荒野の狼

櫂の荒野の狼のレビュー・感想・評価

(1985年製作の映画)
4.0
櫂(かい)は、宮尾登美子原作の小説を1985年に映画化したもの。高知市を訪れる機会があり、高知出身の宮尾は自伝的小説四部作『櫂』『春燈』『朱夏』『仁淀川』を地元を舞台に書いたことを知った。そこで旅の思い出にと本作を鑑賞した。宮尾自身は、本作に開始32分のところで、日本髪に黒い着物でカメオ出演。岩伍(演、緒形拳)の興行の際に、最前列に左とん平と島田正吾に挟まれて座り、女義太夫の真行寺君枝の声を褒めて「“ろしょう”の生まれ変わりみたいじゃね」と一言セリフもある。宮尾は1926年生まれなので、当時は59歳ほど。
主演の十朱幸代は、緒形拳との蚊帳の中での艶のある場面から、子宮筋腫で緊急手術となる青ざめた表情まで、様々な情景でリアルな演技をみせ、個性の強い緒形拳に一歩も引けをとらない存在感。共演者では女優陣が豪華で、石原真理子、真行寺君枝、草笛光子、名取裕子、白都真理から、宮尾がモデルである綾子を演じた子役の高橋かおりに至るまで好演。

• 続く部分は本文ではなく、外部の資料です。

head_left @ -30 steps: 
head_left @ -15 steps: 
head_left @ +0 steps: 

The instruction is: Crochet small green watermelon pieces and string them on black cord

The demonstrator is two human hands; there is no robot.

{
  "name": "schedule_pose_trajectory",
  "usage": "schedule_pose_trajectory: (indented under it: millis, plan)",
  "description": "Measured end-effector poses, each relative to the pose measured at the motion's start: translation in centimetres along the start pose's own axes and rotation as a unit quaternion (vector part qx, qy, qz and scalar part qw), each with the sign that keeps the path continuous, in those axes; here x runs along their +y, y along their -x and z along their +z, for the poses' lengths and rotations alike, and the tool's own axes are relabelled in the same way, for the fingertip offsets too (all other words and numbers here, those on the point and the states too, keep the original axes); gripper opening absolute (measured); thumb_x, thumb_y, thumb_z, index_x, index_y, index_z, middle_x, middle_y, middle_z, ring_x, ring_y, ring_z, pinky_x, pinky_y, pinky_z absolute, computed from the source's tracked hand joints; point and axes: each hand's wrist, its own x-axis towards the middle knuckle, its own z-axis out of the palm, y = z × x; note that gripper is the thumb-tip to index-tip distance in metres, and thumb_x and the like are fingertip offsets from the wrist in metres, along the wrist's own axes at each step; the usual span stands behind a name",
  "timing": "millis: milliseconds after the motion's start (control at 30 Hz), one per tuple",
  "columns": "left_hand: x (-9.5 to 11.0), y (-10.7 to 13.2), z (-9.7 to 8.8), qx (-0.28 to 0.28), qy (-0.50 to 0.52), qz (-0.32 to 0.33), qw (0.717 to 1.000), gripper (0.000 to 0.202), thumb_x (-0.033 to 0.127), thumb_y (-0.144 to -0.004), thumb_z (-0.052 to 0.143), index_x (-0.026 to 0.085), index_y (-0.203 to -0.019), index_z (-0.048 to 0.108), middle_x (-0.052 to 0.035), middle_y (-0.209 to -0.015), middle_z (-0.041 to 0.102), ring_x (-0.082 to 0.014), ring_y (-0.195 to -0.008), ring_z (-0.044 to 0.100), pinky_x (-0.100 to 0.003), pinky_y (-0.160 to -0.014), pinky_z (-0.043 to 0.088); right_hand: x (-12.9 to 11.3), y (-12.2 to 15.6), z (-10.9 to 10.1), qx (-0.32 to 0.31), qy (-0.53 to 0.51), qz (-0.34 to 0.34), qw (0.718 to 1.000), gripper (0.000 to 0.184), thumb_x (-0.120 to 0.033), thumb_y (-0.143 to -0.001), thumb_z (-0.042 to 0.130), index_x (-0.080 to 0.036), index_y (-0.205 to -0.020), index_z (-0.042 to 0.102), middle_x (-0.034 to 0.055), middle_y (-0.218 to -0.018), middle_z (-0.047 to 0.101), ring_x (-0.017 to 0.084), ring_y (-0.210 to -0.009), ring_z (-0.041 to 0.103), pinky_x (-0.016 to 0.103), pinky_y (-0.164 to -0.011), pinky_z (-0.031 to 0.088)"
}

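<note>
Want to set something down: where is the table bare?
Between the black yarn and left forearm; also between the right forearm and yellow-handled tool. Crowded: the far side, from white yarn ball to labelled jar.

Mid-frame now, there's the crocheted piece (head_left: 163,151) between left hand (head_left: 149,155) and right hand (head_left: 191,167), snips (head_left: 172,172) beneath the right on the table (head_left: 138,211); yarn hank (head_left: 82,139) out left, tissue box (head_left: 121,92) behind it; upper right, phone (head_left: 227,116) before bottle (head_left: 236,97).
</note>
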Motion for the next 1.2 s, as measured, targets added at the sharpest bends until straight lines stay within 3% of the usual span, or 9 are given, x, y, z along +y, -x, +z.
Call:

本作の舞台は、高知城の近くの「鏡川」と「江の口川」周辺の狭い地域が舞台なのであるが、映画では石垣の見える堀のような風景は登場するが、高知市と断定できるような場面がないのは残念。ちなみに、現在、寺田寅彦記念館があるあたりは、作品の舞台には近い。高知県立文学館の発行した図録「宮尾登美子:八十八年の生涯」には、宮尾の小説の舞台の高知の地域の複数のマップが、原作での引用文と現地の古写真と数ページにわたり掲載されている。映画(小説)の舞台が、高知城のすぐ周囲であることがわかり、訪れた人にとっては作品がより身近に感じられるものになっている。
四部作で映像化されているのは、1998年のNHKドラマ『春燈』だけだが、こちらは本作の最終版くらいから物語が始まり、緒形と十朱の役は藤竜也と真野響子で本作と似たようなイメージで、綾子役は松たか子が演じている。本作のファンには、映画のイメージそのままに鑑賞できる作品として勧めたい。また、本作で十朱に同情した視聴者には、『春燈』で逞しく自立する姿(演、真野響子)に溜飲が下がり、映画のままでは終わらない強い女性像を見ることができる。ちなみに、この作品では、高知城が何度も登場し、作品の舞台を視聴者が感じられるようになっている。